Nevşehir'de yaşamış velilerdendir. Adı Mustafa, babasının adı Ahmed'dir. Nevşehir'in Karasoku mahallesinde dünyaya gelmiştir. Halk ara­sında Demir Hafız veya Demir Hoca olarak meşhur olmuştur. Tahsilini mem­leketinde tamamladı. Hacı Hamdi Efendi'den icazetini aldı. Geçimini manifaturacılık yaparak kazanan Demir Hoca, muhtelif cami­lerde fahri olarak imamlık yaptı. Sonraları ticareti tamamıyla bırakıp taliplerini yetiştirmekle meşgul oldu.

Aksaray'dan ziyaretine gelen talebelerinden bazıla­rı: "Keşke hocamıza iki Aksaray Kavunu getirseydik" diye aralarında ko­nuştular. Sonra da hocalarının huzuruna vardılar.

Demir Hoca Efendi Hazretle­ri evdekilere: "Misafirlerimize karpuz getirin de yiyelim. Kavun olacağına karpuz ol­sun" dedi. Bir ara Ramazan ayında Konya'ya gidip bir ay boyunca vaaz ve nasihatte bulundu. Kendisine bir miktar para vermek istediler. O bunu kabul etmedi.

Is­rar ettiklerinde: "Ben ilmi para ile satamam" buyurdu.

Uçhisarlı Emekli müftü Ali Efendi bir gece rüyasında, Demir Hoca Efendi'yi Rasulüllah Efendimiz'in bahçesine girmiş, ağaçtan bir nar koparmak is­terken gördü.

Bahçenin bekçisi ona: " "Burada nar hissen var. Narı alman için biraz daha beklemen lazım" dedi.

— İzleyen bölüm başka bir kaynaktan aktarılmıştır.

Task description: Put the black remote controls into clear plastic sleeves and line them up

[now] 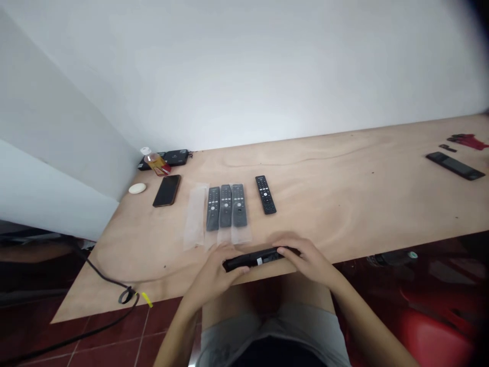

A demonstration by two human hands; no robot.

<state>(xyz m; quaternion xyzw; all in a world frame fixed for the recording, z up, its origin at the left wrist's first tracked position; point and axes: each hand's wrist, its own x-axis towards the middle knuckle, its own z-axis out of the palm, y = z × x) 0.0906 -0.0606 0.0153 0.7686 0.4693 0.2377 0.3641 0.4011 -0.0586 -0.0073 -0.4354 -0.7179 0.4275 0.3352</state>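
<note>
At the table's front edge, a black remote control (254, 259) is held level between my two hands. A small white label shows near its middle, and no buttons are visible on the side facing up. My left hand (218, 269) grips its left end, with the thumb along the near side. Around the right end are the thumb and fingers of my right hand (305, 256). Just beyond lie three remotes in clear plastic sleeves (225, 206), side by side with buttons up. A bare black remote (265, 194) lies to their right.
Left of the sleeved remotes lie an empty plastic sleeve (194, 214), a phone (167, 190) and a white round object (137, 188). A bottle (156, 162) stands by black boxes (178, 157). Far right is a dark slab-like object (454, 166). A cable (103, 275) crosses the left edge.
</note>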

Demir Hoca Efendi'nin yanında rüyasını anlatınca, talebelerinden biri: "Ahirete yolculuk var" diye yorumladı.

Orada bulunan arkadaşlarının: "Bunu nasıl söylersin?" demeleri üzerine Demir Hoca: "Dokunmayın, Hacı doğru yorum yaptı" dedi.

Bu hadiseden bir süre son­ra Demir Hoca Efendi'yi köylerine vaaz için götürmeye gelen köylülere: "Sizlerle gitmeye izin yok. Ancak nar köyüne gitmeye izin var" diyerek onlarla helalleşti.

Daha sonra da Nar köyüne gitti. Vefatından önceki gece ya­nında bulunanlara: "Eğer vefat ederken şuurunuz yerinde olursa, Peygamber Efendimiz'in son nefesinde okuduğu duayı okursunuz" dedi ve yanındakiler gidince, onlara bu duayı okumalarını söyledi.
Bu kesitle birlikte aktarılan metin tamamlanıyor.